Вера выпила залпом; Володя пил мелкими глотками, не сводя с него взгляда, улыбаясь глазами. Паша пригубил, закашлялся, отставил бокал. Вино оказалось слишком терпким. Сказал виновато:
— Отвык. Я хотел бы прилечь, устал…
…Он лег, закрыл глаза. Вера поправила подушку, молча постояла рядом. Он сделал вид, что засыпает, — он не знал, что нужно сказать. Он слышал, как она, осторожно ступая, вышла и закрыла дверь — щелкнул замок, и он слабо удивился: его заперли на ключ?
В комнате стояли легкие предвечерние сумерки; сквознячок трогал задернутую гардину — казалось, она дышит. Под сомкнутыми веками замелькали картинки, почему-то красные: Вера, дом, Володя, круглые окна, крыльцо, громадный сервант, сверкающая посуда, красное вино, снова Вера, Володя, сверкающий хрусталь, белые и желтые тюльпаны…
Потом пестрый хоровод из картинок стал замедляться, краски побледнели и выцвели, красный свет исчез и стал наплывать серый густой туман — он все поглотил, и наступило ничто.
Паша спал; подергивались веки, сжимались пальцы, иногда он стонал, как от боли, и скрежетал зубами. Серый туман становился жиже, он расползался и рвался на бесформенные куски и наконец и вовсе рассеялся, и в глаза ему внезапно ударил яркий луч солнца…
* * *
— Я больше не выдержу! — простонала Вера, прижимая пальцы к вискам. — Это безнадежно, это тупик!
— Верочка, все образумится, успокойся. Мы же вместе, это главное.
— Ты ничего не понимаешь! Это проклятие циркачки, все началось, когда отец ушел к ней, и с тех пор все хуже и хуже! — Вера почти кричала.
— Верочка, тише — Володя взял ее руку. — Не нужно, успокойся. Принести тебе что-нибудь? Успокоишься…
— По-твоему, я психопатка? — Она вырвала руку.
— Верочка, я же хочу как лучше, честное слово. Может, приляжешь? А хочешь, пойдем погуляем? Или на речку? Посидим на берегу? Тебе нужно отвлечься. Вино будешь? Немножко! Ты сразу расслабишься.

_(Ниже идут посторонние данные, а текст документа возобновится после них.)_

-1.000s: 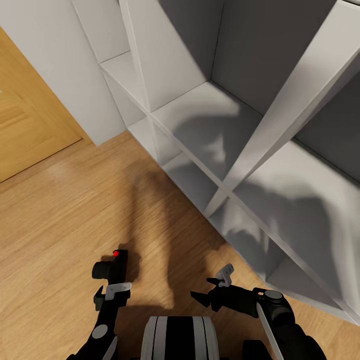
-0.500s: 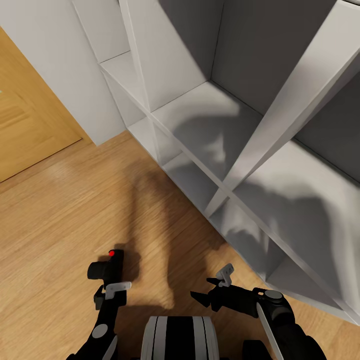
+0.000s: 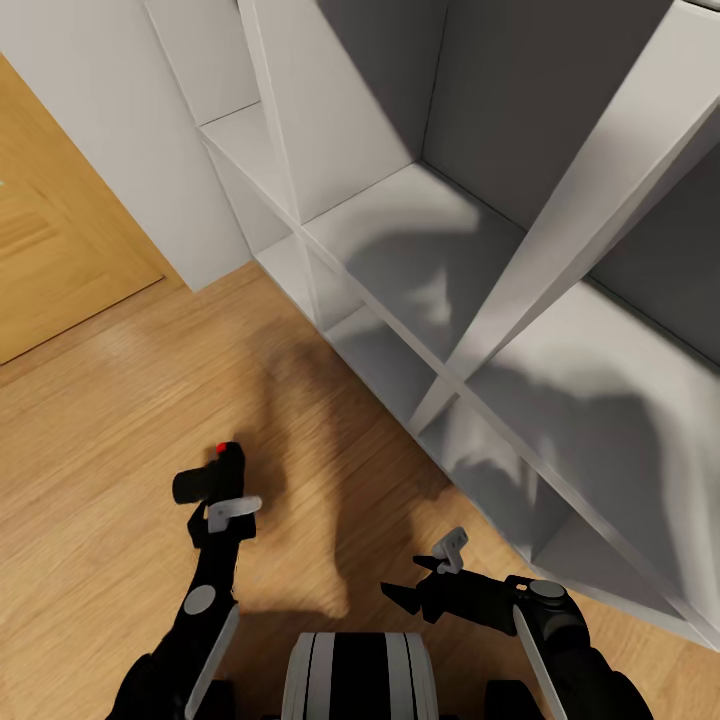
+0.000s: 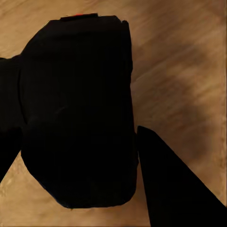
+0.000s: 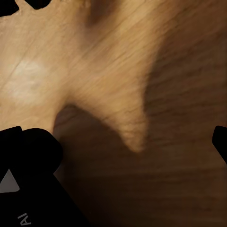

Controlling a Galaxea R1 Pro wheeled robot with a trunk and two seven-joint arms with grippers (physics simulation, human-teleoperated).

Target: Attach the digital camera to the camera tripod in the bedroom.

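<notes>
My left gripper (image 3: 220, 497) is shut on the digital camera (image 3: 207, 481), a small black box with a red button on top and its stubby lens pointing left. I hold it low over the light wood floor, ahead of my base. Up close, the camera body (image 4: 78, 109) sits between the dark fingers (image 4: 175, 189). My right gripper (image 3: 428, 572) hangs open over the floor near the shelf's foot, with nothing between its fingers (image 5: 28, 156). The camera tripod is out of view.
White cube shelves (image 3: 450, 360) run from the top centre down to the right, close to my right arm. A white wall (image 3: 110, 130) and a wooden door panel (image 3: 50, 250) stand at the left. Wood floor (image 3: 100, 450) lies open to the left and ahead.
My left arm has reached forward, carrying the camera farther from my base. The right arm and the view have not moved.
</notes>
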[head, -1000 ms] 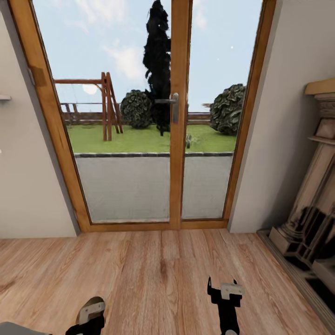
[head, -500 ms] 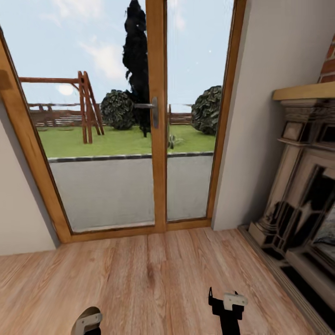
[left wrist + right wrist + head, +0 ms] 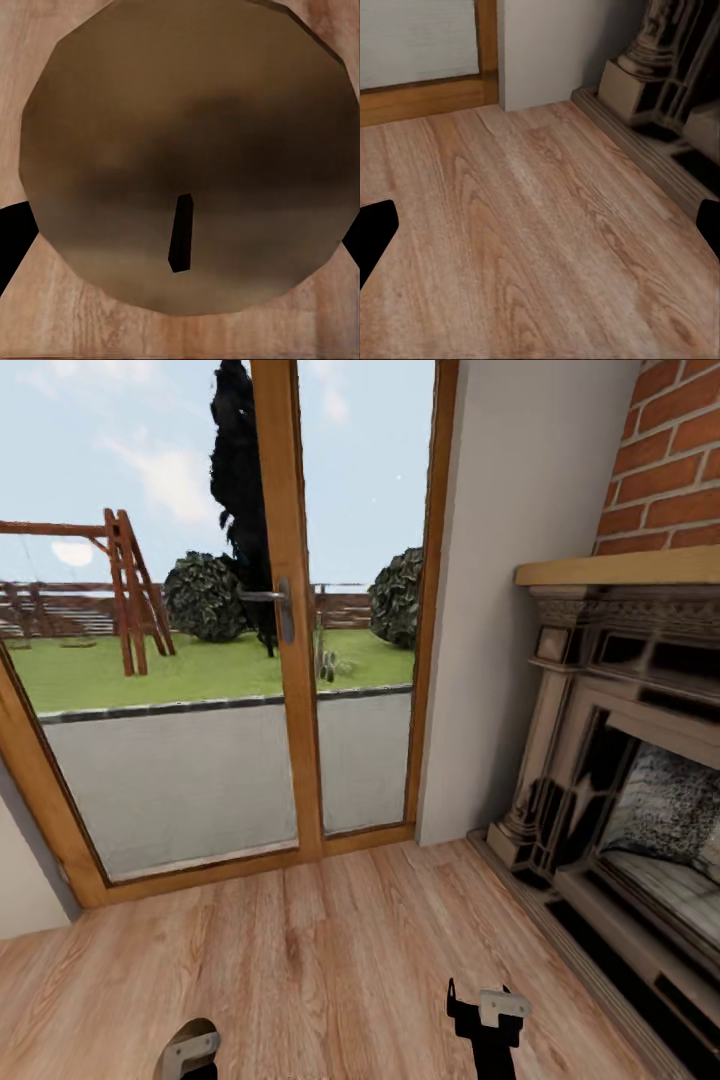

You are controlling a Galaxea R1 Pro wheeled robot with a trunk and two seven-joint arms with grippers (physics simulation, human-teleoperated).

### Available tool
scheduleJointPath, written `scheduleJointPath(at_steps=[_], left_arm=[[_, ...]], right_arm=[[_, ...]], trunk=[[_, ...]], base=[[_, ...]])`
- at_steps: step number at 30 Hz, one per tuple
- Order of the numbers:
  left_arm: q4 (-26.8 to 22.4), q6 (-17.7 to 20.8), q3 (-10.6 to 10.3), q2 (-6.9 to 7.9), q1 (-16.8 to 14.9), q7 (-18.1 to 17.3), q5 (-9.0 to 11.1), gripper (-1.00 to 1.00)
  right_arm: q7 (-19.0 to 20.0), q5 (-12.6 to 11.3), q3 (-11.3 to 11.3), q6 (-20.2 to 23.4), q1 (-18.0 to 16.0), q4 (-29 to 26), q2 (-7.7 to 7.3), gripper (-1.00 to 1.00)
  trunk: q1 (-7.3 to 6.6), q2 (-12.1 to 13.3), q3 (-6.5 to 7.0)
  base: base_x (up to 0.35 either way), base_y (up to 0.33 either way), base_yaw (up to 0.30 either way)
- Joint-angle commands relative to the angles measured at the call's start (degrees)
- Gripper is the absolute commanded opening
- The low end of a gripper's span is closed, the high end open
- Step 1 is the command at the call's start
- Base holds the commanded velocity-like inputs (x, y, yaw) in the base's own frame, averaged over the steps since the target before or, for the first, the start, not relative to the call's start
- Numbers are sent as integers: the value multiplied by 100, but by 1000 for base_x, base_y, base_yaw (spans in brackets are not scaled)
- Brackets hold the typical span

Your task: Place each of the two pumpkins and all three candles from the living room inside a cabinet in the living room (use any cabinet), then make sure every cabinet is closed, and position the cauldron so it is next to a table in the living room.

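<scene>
**in transit with a candle, cabinet not in sight**

head view: glass patio door (image 3: 250,660) ahead, brick fireplace (image 3: 640,760) to the right, bare wood floor (image 3: 340,950) between.

left gripper (image 3: 180,225): its dark fingers flank a beige candle (image 3: 187,150), seemingly clamped on it. candle seen end-on, dark wick (image 3: 180,232) facing the camera; long axis runs along the fingers.

right gripper (image 3: 540,225): fingers spread wide, nothing between them, floor beyond.

progress, judged: one candle in carry, not yet stowed. pumpkins, other candles and cauldron: status unknown.
</scene>
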Motion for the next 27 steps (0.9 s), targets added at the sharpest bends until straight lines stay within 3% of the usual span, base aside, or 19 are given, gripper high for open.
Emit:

Он налил ей вина. Вера выпила залпом, утерлась рукой и расхохоталась. Уставилась на Володю с нехорошей ухмылкой и спросила:
— Ты веришь в проклятья?
— Какие проклятья, Верочка? О чем ты? Конечно нет, я современный человек. Тебе нужно успокоиться, слишком много на тебя свалилось. Ты не одна, я люблю тебя.
— Отец тоже любил… эту! Убил маму, меня, разрушил дом… Понимаешь, своими руками разрушил все! Этой не стало, но ничего уже не вернулось. Мама была несчастна, часто плакала… никогда ему не прощу! На нем грех! С тех пор мы делали вид, что мы вместе, что мы семья, но спальни у них были разные, я даже не уверена, что они с тех пор… Господи, какое унижение! Делать вид, что все прекрасно, утром семья за завтраком, родители, две сестрички, нас расспрашивают о школе, о друзьях, отец гладит ее по головке, она маленькая, она сиротка… Помню застывшее лицо мамы… Ненавижу! — Вера сжала кулаки. — Тяжкий крест, ноша, расплата за грех отца! Почему я? За что?